Your response should consist of the full data, set down exactly.
TASK INPUT section start
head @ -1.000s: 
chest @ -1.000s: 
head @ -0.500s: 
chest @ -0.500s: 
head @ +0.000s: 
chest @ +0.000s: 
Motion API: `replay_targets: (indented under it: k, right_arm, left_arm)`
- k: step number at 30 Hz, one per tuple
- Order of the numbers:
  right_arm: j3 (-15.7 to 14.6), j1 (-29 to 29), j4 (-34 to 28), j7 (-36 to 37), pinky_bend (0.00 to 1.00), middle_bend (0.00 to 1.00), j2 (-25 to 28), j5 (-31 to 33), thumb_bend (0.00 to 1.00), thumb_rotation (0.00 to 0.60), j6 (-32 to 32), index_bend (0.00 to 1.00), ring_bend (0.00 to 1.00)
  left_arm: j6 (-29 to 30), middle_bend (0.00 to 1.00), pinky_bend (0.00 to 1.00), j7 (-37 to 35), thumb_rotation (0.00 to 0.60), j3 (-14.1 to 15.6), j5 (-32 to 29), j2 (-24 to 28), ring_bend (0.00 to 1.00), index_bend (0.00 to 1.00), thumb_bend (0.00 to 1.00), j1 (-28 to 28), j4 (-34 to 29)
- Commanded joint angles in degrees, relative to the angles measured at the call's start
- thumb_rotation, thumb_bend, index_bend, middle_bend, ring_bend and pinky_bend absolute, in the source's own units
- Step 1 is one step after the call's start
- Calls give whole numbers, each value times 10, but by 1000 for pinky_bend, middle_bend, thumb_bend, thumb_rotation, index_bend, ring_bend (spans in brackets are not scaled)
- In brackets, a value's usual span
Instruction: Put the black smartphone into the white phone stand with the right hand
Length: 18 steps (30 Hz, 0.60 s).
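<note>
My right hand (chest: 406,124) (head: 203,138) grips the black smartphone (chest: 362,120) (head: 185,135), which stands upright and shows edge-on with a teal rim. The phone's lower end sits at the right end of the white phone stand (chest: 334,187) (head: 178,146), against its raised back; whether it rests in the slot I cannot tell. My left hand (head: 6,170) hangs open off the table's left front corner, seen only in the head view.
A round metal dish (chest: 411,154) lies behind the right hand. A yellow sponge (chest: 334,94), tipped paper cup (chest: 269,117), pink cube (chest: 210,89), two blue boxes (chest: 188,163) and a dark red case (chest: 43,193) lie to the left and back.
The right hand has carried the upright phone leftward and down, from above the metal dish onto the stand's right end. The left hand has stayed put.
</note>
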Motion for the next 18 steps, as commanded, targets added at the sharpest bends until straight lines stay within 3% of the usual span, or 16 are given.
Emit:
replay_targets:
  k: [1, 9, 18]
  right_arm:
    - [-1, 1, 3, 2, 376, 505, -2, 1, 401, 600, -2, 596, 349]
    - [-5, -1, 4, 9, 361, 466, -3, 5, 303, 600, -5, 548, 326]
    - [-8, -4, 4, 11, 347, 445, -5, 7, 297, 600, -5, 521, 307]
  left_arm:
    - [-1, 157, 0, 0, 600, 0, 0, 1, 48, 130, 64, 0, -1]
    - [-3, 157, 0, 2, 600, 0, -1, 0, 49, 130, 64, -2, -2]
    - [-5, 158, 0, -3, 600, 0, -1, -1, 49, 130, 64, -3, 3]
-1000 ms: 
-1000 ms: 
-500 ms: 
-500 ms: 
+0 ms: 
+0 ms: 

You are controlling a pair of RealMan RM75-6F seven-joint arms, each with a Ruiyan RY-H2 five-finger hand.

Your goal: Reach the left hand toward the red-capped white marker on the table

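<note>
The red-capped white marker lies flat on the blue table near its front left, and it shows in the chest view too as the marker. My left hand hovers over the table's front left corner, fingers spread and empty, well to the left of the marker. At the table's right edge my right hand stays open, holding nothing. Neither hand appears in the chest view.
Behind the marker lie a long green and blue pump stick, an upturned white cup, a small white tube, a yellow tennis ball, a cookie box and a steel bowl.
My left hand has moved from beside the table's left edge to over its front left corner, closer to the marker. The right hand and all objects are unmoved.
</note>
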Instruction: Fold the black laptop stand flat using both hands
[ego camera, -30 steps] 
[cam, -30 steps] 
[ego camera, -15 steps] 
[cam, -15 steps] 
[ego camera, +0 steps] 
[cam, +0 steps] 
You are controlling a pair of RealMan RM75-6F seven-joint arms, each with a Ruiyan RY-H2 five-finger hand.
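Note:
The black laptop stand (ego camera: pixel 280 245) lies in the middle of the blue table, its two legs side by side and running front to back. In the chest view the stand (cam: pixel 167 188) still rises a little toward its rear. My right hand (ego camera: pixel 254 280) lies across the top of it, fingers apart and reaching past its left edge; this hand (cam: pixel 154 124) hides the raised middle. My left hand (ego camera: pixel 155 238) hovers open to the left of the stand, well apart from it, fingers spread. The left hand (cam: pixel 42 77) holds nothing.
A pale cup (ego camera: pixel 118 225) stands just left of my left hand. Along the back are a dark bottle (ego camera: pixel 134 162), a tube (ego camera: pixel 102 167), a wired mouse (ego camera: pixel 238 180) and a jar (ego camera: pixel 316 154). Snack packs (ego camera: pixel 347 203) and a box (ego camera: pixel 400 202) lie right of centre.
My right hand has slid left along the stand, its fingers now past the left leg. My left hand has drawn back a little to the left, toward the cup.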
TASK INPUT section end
• **PROBLEM SOLUTION**
head @ -1.000s: 
chest @ -1.000s: 
head @ -0.500s: 
chest @ -0.500s: 
head @ +0.000s: 
chest @ +0.000s: 
Motion API: `replay_targets: (indented under it: k, right_arm, left_arm)`
- k: step number at 30 Hz, one per tuple
- Order of the numbers:
  right_arm: j3 (-15.7 to 14.6), j1 (-29 to 29), j4 (-34 to 28), j7 (-36 to 37), pinky_bend (0.00 to 1.00), middle_bend (0.00 to 1.00), j2 (-25 to 28), j5 (-31 to 33), thumb_bend (0.00 to 1.00), thumb_rotation (0.00 to 0.60), j6 (-32 to 32), index_bend (0.00 to 1.00), ring_bend (0.00 to 1.00)
  left_arm: j6 (-29 to 30), middle_bend (0.00 to 1.00), pinky_bend (0.00 to 1.00), j7 (-37 to 35), thumb_rotation (0.00 to 0.60), j3 (-14.1 to 15.6), j5 (-32 to 29), j2 (-24 to 28), ring_bend (0.00 to 1.00), index_bend (0.00 to 1.00), thumb_bend (0.00 to 1.00), j1 (-28 to 28), j4 (-34 to 29)
- Commanded joint angles in degrees, relative to the angles measured at the call's start
- thumb_rotation, thumb_bend, index_bend, middle_bend, ring_bend and pinky_bend absolute, in the source's own units
- Step 1 is one step after the call's start
- Calls give whole numbers, each value times 10, but by 1000 for pinky_bend, middle_bend, thumb_bend, thumb_rotation, index_bend, ring_bend (spans in brackets are not scaled)
- In brackets, a value's usual span
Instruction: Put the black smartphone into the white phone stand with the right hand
Length: 18 steps (30 Hz, 0.60 s).
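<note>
My right hand (chest: 406,124) (head: 203,138) grips the black smartphone (chest: 362,120) (head: 185,135), which stands upright and shows edge-on with a teal rim. The phone's lower end sits at the right end of the white phone stand (chest: 334,187) (head: 178,146), against its raised back; whether it rests in the slot I cannot tell. My left hand (head: 6,170) hangs open off the table's left front corner, seen only in the head view.
A round metal dish (chest: 411,154) lies behind the right hand. A yellow sponge (chest: 334,94), tipped paper cup (chest: 269,117), pink cube (chest: 210,89), two blue boxes (chest: 188,163) and a dark red case (chest: 43,193) lie to the left and back.
The right hand has carried the upright phone leftward and down, from above the metal dish onto the stand's right end. The left hand has stayed put.
</note>
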Motion for the next 18 steps, as commanded, targets added at the sharpest bends until straight lines stay within 3% of the usual span, or 16 are given.
Emit:
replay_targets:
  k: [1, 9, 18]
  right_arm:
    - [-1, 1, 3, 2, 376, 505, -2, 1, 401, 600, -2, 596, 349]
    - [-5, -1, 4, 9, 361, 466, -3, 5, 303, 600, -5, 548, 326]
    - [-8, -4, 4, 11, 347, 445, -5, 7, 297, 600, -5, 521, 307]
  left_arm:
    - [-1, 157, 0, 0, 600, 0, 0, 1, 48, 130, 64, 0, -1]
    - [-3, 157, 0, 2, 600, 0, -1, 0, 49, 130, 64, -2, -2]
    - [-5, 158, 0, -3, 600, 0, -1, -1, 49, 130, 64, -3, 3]
-1000 ms: 
-1000 ms: 
-500 ms: 
-500 ms: 
+0 ms: 
+0 ms: 

You are controlling a pair of RealMan RM75-6F seven-joint arms, each with a Ruiyan RY-H2 five-finger hand.

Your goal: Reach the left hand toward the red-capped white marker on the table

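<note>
The red-capped white marker lies flat on the blue table near its front left, and it shows in the chest view too as the marker. My left hand hovers over the table's front left corner, fingers spread and empty, well to the left of the marker. At the table's right edge my right hand stays open, holding nothing. Neither hand appears in the chest view.
Behind the marker lie a long green and blue pump stick, an upturned white cup, a small white tube, a yellow tennis ball, a cookie box and a steel bowl.
My left hand has moved from beside the table's left edge to over its front left corner, closer to the marker. The right hand and all objects are unmoved.
</note>
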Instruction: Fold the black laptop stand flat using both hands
[ego camera, -30 steps] 
[cam, -30 steps] 
[ego camera, -15 steps] 
[cam, -15 steps] 
[ego camera, +0 steps] 
[cam, +0 steps] 
You are controlling a pair of RealMan RM75-6F seven-joint arms, each with a Ruiyan RY-H2 five-finger hand.
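Note:
The black laptop stand (ego camera: pixel 280 245) lies in the middle of the blue table, its two legs side by side and running front to back. In the chest view the stand (cam: pixel 167 188) still rises a little toward its rear. My right hand (ego camera: pixel 254 280) lies across the top of it, fingers apart and reaching past its left edge; this hand (cam: pixel 154 124) hides the raised middle. My left hand (ego camera: pixel 155 238) hovers open to the left of the stand, well apart from it, fingers spread. The left hand (cam: pixel 42 77) holds nothing.
A pale cup (ego camera: pixel 118 225) stands just left of my left hand. Along the back are a dark bottle (ego camera: pixel 134 162), a tube (ego camera: pixel 102 167), a wired mouse (ego camera: pixel 238 180) and a jar (ego camera: pixel 316 154). Snack packs (ego camera: pixel 347 203) and a box (ego camera: pixel 400 202) lie right of centre.
My right hand has slid left along the stand, its fingers now past the left leg. My left hand has drawn back a little to the left, toward the cup.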

Nothing more belongs to the answer.